Dark night of the soul

It’s Good Friday, so I feel this is an appropriate theme for the day. From the category description:

“In religious circles, the phrase “dark night of the soul” indicates a stretch of time (not necessarily a single night; it can be much longer) when one is undergoing a crisis of faith and feeling utterly abandoned. For the non-religious, this can translate into a crisis of identity, of meaning, etc.

It is a handy phrase to apply to our affective orientation towards realizing the extent of the climate crisis and starting to really despair.

The dark night of the soul precedes the morning. It is always darkest before dawn. It is the rock from which the water will spring eventually, but for now, it is desolate. The posts here hopefully will provide some resources for comfort and hope in a time when despair and loneliness have eclipsed all else.”

I’m very wordy and I’m not sorry. I went through this dark night of the soul from fall 2016 and emerged very slowly (like surfacing from a pool of molasses, not gonna lie) like, maaaybe 2019-20? It’s a process; a piece of that night is always going to be part of my soul. However, I’m learning to make piece with the dark, listening to what it can teach me about myself.

On that note, reading Learning to Walk in the Dark by Barbara Brown Taylor was very transformative for me, both in terms of spirituality (it is written from an Episcopalian perspective), gender (she emphasizes female ways of knowing and relating to faith), and the climate crisis – I listened to it as an audiobook way back in like 2020 when I was still recovering from the accident, so I think I might need a refresher. It’s one of the books I starred on my Libby app as significant enough that I want to own a hard copy. I recommend it to everyone – especially those who were or are still in the Christian tradition – I think it’s worth reading multiple times, to really sit with the darkness, to counteract the messages of what she calls “solar spirituality”, the harsh light that drives out all darkness and pretends it doesn’t exist.

Darkness is necessary for light. The Christian tradition of Easter would not exist if it weren’t for the darkness of Good Friday – that’s why it’s a good Friday, because it lays the groundwork for the miraculous return of the light a few days later.

Similarly, medieval Catholic women had a tradition of celebrating Eve for her transgression in the garden of Eden, because if it hadn’t been for the Fall (what is referred to as the fortunate fall), then Christ would not have been born into the world. Mary, then, becomes a second Eve – if it hadn’t been for Mary’s acquiescence to mother the Divine, Christ would not have been born, or so goes the logic.* I don’t think I need to expound on how radical it is to be celebrating women for their mistakes and choices for the reason that it intrinsically ties them to anticipating the divine, especially in medieval Europe, but I just want to point that out.

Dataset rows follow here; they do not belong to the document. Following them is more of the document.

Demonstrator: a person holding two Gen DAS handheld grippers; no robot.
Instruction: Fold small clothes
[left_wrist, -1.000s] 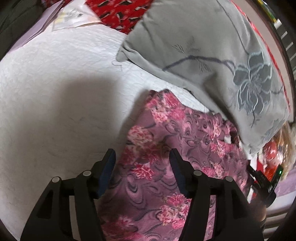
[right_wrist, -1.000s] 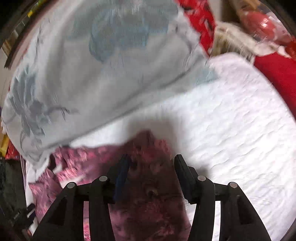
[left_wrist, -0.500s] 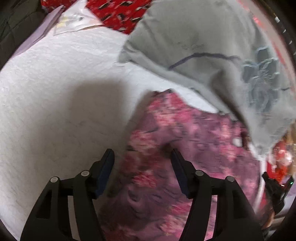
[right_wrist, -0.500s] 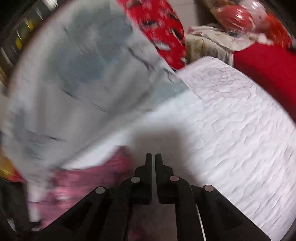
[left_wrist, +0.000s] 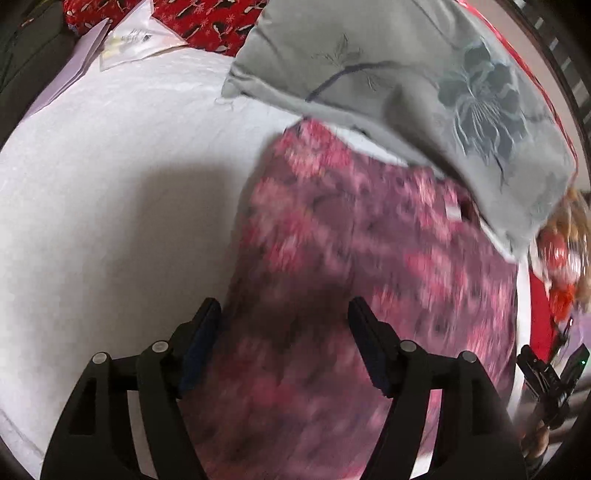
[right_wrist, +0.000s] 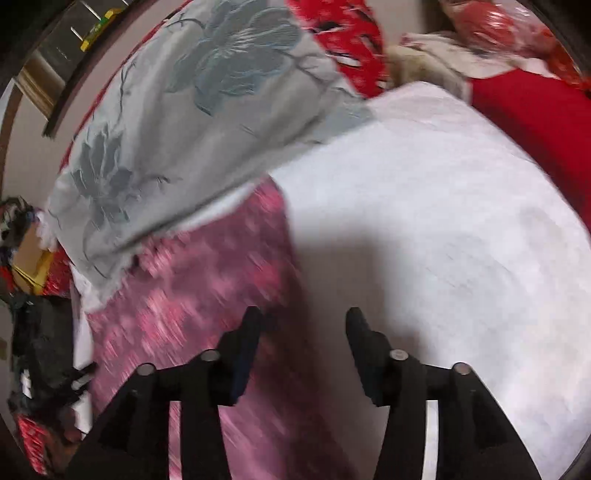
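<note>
Left wrist view: left hand-held gripper hangs over the garment, jaws wide, just been opening, nothing pinched; cloth lies below and between the fingers, not pressed. Garment = pink/purple floral piece spread on the white bed, its far edge tucked just under a grey pillow. Papers sit well apart at the bed's far corner. Picture blurred, so hems/seams can't be read.

Right wrist view: right hand-held gripper also apart at medium width, just reopened, empty. It straddles the garment's side edge: one finger over cloth, the other over bare bed. Pillow overlaps the top of the garment here too.

To do the step well, prob.: pinch only the top layer at matching corners w/ both grippers, lift low, keep edges parallel, and pull the cloth clear of the pillow first so the fold doesn't drag.

Containers: none seen in either view.
</note>
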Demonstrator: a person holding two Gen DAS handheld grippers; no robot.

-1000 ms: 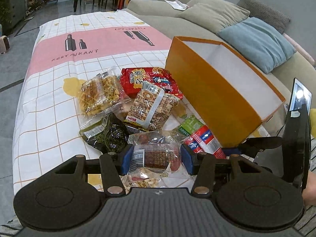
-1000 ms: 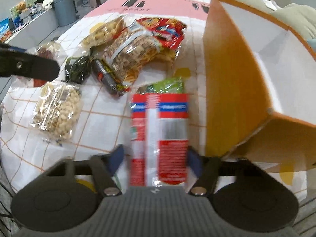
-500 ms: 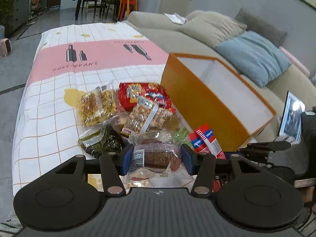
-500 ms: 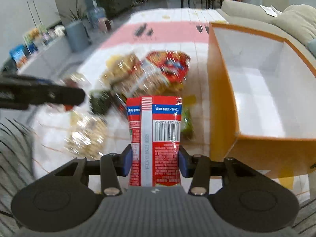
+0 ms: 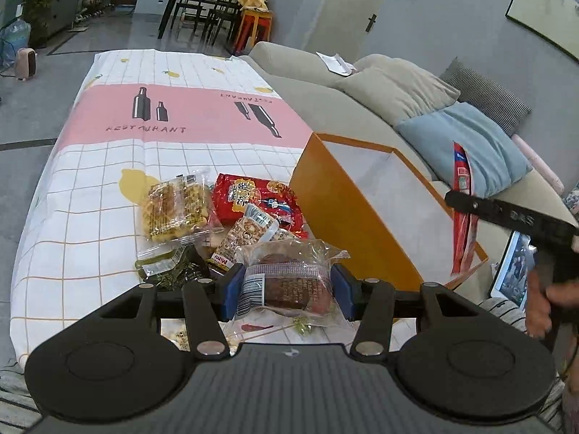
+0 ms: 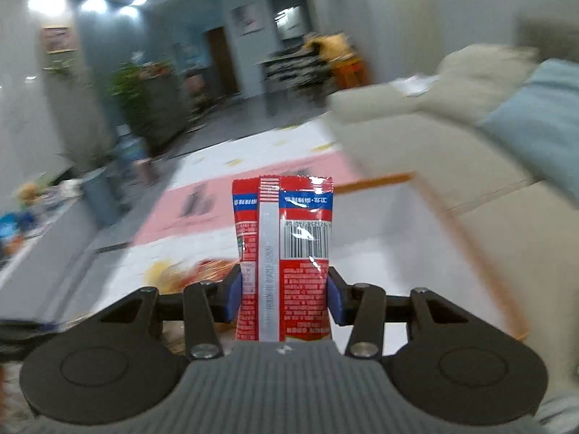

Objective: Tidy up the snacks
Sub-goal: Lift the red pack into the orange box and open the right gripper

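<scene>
The left gripper (image 5: pixel 286 291) was clenched on a clear-wrapped brown cake (image 5: pixel 289 285), its blue fingers (image 5: pixel 230 291) pressing both sides of the wrapper, with the pack held just above the desk (image 5: pixel 72 217). The right gripper (image 6: pixel 284 298) was clenched on a red sachet (image 6: pixel 284 253), which stood upright between its fingers (image 6: pixel 334 300). In the left wrist view the sachet hung over the near end of the open orange box (image 5: pixel 336 209), which stood on the desk beside the remaining snacks. The interior of the box appeared empty.

Remaining on the desk: a yellow biscuit pack (image 5: pixel 175 208), a red crisp bag (image 5: pixel 253 199), a peanut pack (image 5: pixel 246 238) and a dark green pack (image 5: pixel 173 271), all touching or overlapping.

Probable faults from this point:
- The right wrist view was motion-blurred. A fast swing could carry the sachet past the box wall, so that it dropped on the sofa (image 5: pixel 325 86) side.
- The sachet was gripped low; a loose hold could let it tip or slide.
- The cake wrapper was slack film. The cake could shift inside it, or be crushed.
- With both grippers near the box, a collision was possible.
</scene>
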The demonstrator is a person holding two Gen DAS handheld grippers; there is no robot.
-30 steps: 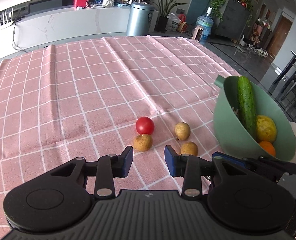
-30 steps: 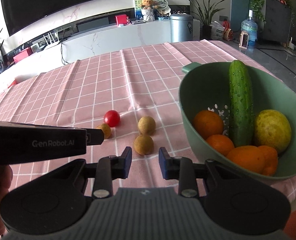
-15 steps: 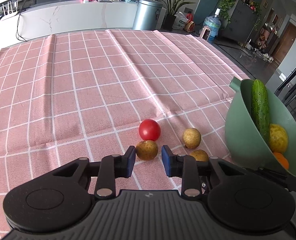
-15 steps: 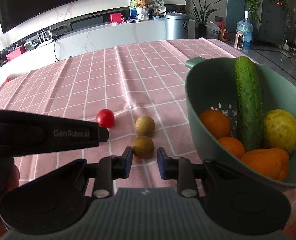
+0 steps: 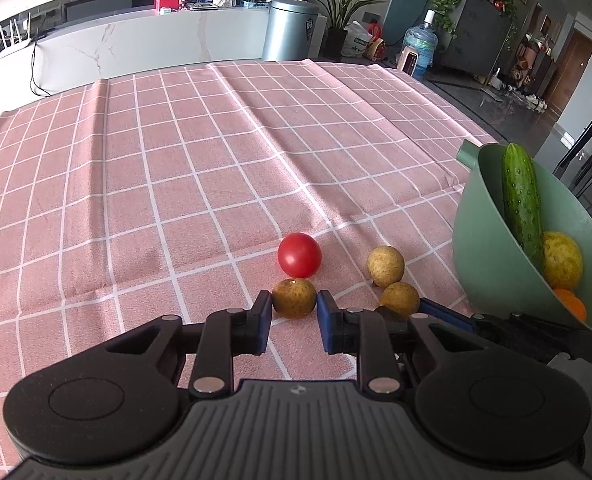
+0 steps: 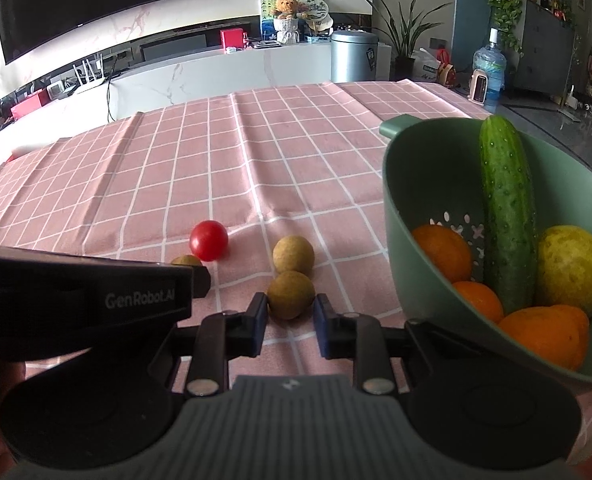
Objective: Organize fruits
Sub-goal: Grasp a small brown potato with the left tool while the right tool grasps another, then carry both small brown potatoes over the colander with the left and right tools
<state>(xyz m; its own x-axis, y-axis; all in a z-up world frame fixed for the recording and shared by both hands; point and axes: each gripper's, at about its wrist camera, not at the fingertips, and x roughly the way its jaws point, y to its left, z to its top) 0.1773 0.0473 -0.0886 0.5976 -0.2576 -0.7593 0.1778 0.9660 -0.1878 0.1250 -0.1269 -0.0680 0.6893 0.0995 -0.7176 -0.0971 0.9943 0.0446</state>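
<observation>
Three small brown round fruits and a red tomato (image 5: pixel 299 254) lie on the pink checked cloth. My left gripper (image 5: pixel 294 309) is open, its fingertips on either side of the nearest brown fruit (image 5: pixel 294 298), just below the tomato. My right gripper (image 6: pixel 289 307) is open around another brown fruit (image 6: pixel 290 294); the third brown fruit (image 6: pixel 293 254) lies just beyond it. A green colander bowl (image 6: pixel 392 208) at the right holds a cucumber (image 6: pixel 506 216), oranges (image 6: pixel 442 252) and a yellow-green fruit (image 6: pixel 572 270).
The left gripper's body (image 6: pixel 80 300) crosses the right wrist view at the left. The bowl (image 5: pixel 480 248) stands near the table's right edge. A white counter and a grey bin (image 5: pixel 290 28) stand beyond the far edge.
Both grippers have moved forward and down; each now has a brown fruit between its fingertips. The jaws have narrowed slightly. The fruits have not moved.
</observation>
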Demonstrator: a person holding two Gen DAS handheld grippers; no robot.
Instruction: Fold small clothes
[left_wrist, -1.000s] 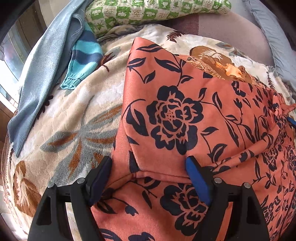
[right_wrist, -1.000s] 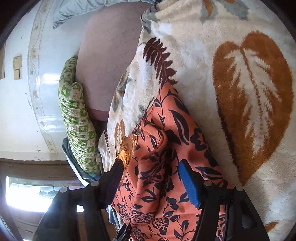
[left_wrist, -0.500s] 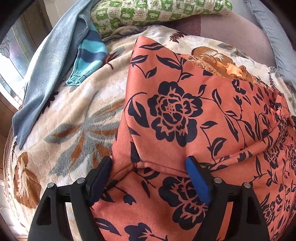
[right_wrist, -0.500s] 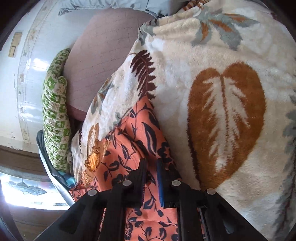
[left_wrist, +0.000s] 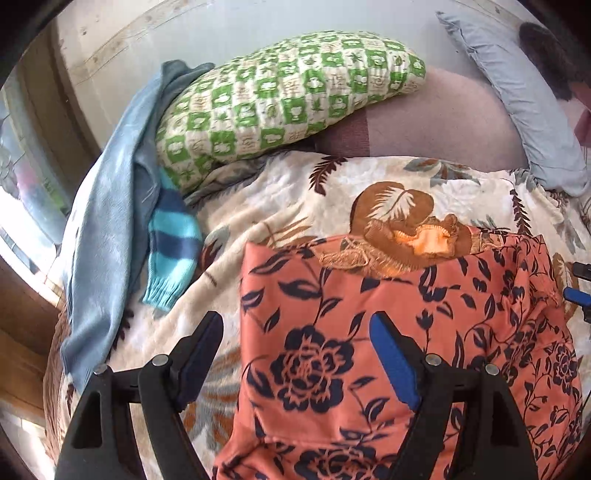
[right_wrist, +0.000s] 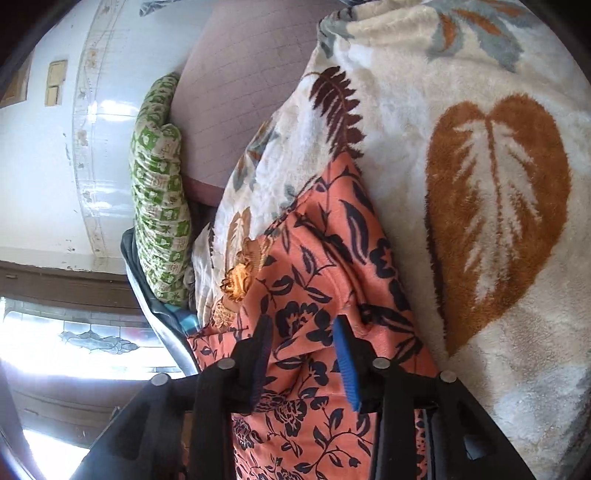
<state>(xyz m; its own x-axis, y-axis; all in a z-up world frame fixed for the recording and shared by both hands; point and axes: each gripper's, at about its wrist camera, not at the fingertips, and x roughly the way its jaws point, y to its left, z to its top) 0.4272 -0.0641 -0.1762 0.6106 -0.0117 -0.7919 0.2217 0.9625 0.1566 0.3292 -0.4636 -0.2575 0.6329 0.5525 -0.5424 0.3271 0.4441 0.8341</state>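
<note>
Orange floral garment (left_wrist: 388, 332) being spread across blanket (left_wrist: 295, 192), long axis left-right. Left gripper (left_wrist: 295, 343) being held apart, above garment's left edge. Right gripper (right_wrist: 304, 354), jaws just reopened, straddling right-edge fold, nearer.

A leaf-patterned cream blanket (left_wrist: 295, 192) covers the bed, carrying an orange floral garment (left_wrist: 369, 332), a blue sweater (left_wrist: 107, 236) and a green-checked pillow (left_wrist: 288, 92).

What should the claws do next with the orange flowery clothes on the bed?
Probably the right claw should close on the bunched edge of the orange flowery garment between its fingers. Its jaws have just been opening and now stand apart, with a fabric ridge rising between them. The left claw hangs open above the flat part, gripping nothing. The right side looks rumpled, so pulling it smooth should come first.
</note>
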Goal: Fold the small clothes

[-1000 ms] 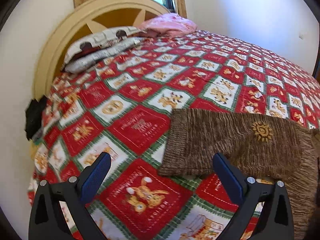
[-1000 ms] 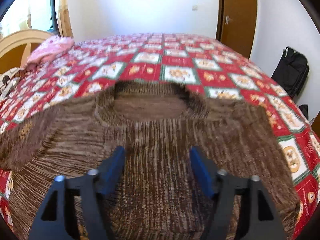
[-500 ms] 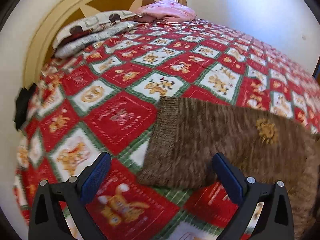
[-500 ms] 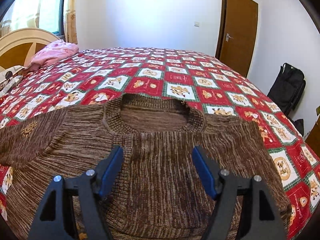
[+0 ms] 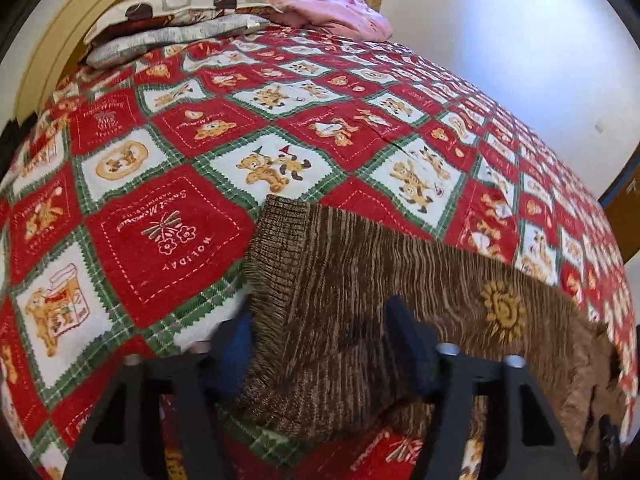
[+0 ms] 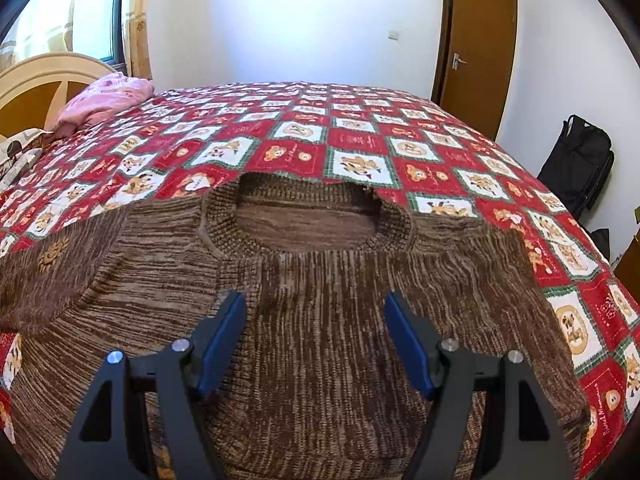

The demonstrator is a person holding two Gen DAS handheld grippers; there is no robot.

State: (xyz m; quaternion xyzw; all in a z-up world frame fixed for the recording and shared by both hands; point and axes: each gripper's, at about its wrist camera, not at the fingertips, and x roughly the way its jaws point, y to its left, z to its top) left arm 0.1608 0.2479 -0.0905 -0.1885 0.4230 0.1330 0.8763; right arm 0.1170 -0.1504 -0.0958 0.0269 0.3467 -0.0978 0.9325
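Observation:
A brown knit sweater (image 6: 312, 320) lies flat on the red patchwork bedspread (image 6: 320, 128), collar away from me. Its left sleeve (image 5: 360, 280), with a yellow sun motif, stretches across the left wrist view. My left gripper (image 5: 316, 344) straddles the sleeve's cuff end, one finger under the cloth edge and one on top; the jaws have narrowed around the cloth, but I cannot tell if they pinch it. My right gripper (image 6: 316, 336) is open, hovering over the sweater's chest below the collar, holding nothing.
Pillows (image 5: 172, 20) and a pink blanket (image 5: 336, 12) lie by the cream headboard (image 5: 44, 48). A black bag (image 6: 576, 160) stands on the floor at the right, near a brown door (image 6: 472, 48). Bedspread extends beyond the sweater.
My left gripper has moved forward and down onto the sleeve cuff, and its jaws have narrowed around the cloth. My right gripper has barely moved and stays open.

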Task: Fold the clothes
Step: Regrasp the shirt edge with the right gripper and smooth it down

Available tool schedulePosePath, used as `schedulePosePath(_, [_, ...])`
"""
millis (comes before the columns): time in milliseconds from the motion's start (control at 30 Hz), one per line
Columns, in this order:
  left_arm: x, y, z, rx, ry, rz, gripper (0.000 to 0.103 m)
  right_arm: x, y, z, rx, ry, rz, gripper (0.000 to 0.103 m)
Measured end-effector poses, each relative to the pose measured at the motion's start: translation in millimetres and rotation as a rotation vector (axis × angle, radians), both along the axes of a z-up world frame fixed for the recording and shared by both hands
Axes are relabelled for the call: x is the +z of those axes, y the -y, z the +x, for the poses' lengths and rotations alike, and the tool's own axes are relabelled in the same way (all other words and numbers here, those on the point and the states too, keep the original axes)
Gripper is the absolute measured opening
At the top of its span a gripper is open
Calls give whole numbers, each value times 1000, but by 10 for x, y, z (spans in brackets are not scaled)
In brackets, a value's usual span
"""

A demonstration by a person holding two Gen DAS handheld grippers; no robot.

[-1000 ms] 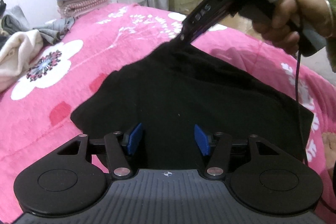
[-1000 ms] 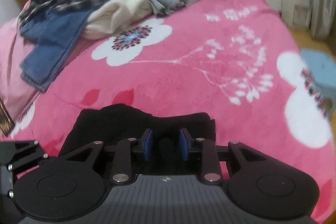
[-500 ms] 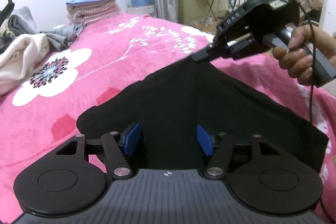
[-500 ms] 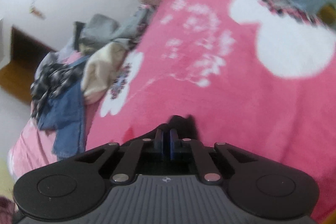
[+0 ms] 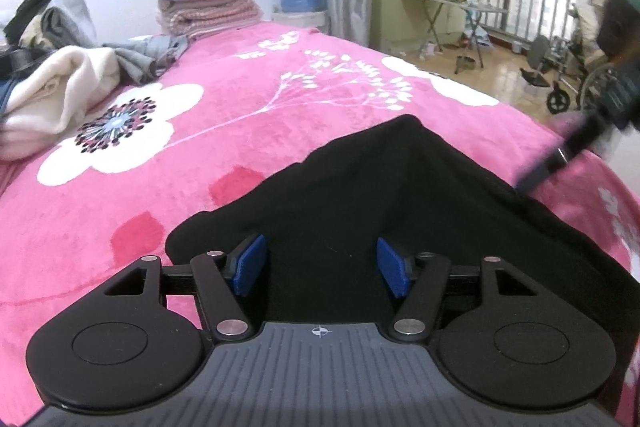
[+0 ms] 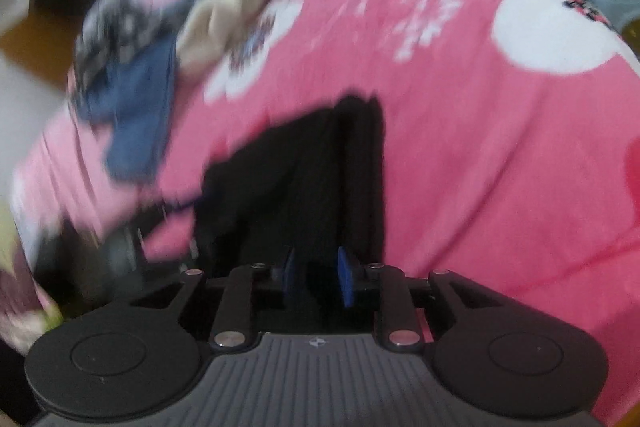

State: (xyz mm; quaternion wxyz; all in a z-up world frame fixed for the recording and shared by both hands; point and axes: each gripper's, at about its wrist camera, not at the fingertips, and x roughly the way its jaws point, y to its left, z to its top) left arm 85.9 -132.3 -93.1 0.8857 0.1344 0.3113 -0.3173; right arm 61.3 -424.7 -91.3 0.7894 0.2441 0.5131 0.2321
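- On the pink flowered blanket (image 5: 280, 131): black garment (image 5: 400, 211), spread low across the near part of the bed, one fold of it humped up towards the middle.
- Left gripper (image 5: 318, 269): blue pads spread wide over the near edge of the cloth, nothing pinched between them, opening a touch more.
- Right gripper (image 6: 316, 277): pads a narrow gap apart and opening, dark cloth running up between them; no firm pinch to be made out, though heavy blur leaves some doubt.
- Same right gripper seen from the left wrist view at the far right, tip down at the garment's right-hand edge.
- Off to the far left: heap of unfolded clothes (image 5: 60, 79), well apart from the black piece; behind it, stack of folded laundry (image 5: 208, 7) at the head of the bed.
- Step in hand, by judgement: letting go after laying one side of the garment over, early to middle of this one fold.
- Next move probably calls for: fresh grips on two edges or corners, pads pressed on a single layer only, then an even carry across so the edges meet without dragging the blanket.
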Motion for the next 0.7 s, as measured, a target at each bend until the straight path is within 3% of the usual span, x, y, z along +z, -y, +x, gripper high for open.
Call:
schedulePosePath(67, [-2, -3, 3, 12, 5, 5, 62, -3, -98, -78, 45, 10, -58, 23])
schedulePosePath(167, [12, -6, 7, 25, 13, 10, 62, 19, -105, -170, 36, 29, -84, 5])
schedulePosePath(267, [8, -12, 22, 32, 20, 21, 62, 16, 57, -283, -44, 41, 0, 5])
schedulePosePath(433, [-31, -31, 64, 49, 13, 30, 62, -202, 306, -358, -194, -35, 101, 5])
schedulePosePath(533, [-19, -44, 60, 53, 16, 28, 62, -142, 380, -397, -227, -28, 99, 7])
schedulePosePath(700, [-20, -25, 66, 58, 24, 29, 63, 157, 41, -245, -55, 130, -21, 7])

The dark night of the soul in the context of climate change is an awful place to be. And it often lasts for quite a while. For me, it magnified my anxiety and took me to new lows of depression; it also showed me how much I could numb myself to the suffering of others, how despicably I could act in shrugging and turning away from the active pain of other people. To be fair to myself and to others struggling with this: sometimes tuning out is what is necessary in that moment to deal with the complete emotional overwhelm of the barrage of bad news happening at seemingly every minute of the day. But there’s a difference between taking a break and being thoughtful about returning to engagement vs completely ignoring the world around you for an indefinite amount of time.

All this to say, I’ve created a new category (and accompanying page) where posts that address this will go; hopefully it will be helpful. Speaking of hope, integral to my understanding of true hope is that it is grounded in despair. This dark night of the soul is necessary to shedding the cruel optimism holding us hostage to an outdated mode of being, to shake us awake. Hope, to be real, to be worth hanging on to, needs to be clear-eyed and realistic about the state of the world, but to dare to dream despite despair.

I don’t want to recommend anything I haven’t myself interacted with, but I am always looking for new things to read/watch/engage with. Are there any resources that you, my reader, have found particularly helpful to you with tackling climate grief?

*I’m grabbing this from my admittedly spotty memory of my undergrad minor in Religion and Culture, so readers, please do feel free to chime in.